• How to complete this task: The response must contain the complete data, printed exactly.

+++ Material provided

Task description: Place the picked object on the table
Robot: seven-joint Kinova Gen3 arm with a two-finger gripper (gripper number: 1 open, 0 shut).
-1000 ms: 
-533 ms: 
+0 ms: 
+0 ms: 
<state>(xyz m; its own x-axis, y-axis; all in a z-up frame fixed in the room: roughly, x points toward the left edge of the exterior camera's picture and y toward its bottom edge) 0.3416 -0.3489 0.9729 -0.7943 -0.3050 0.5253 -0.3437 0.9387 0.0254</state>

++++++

• Task answer:
Task description: Place the picked object on the table
Robot: seven-joint Kinova Gen3 arm with a two-finger gripper (gripper number: 1 open, 0 shut).
-1000 ms: 
-533 ms: 
+0 ms: 
+0 ms: 
<state>(xyz m; its own x-axis, y-axis; all in a z-up frame fixed in the room: roughly, x points toward the left edge of the exterior camera's picture and y toward its bottom edge) 0.3416 -0.3489 0.9729 -0.7943 -0.3050 0.5253 -0.3437 0.9387 0.0254</state>

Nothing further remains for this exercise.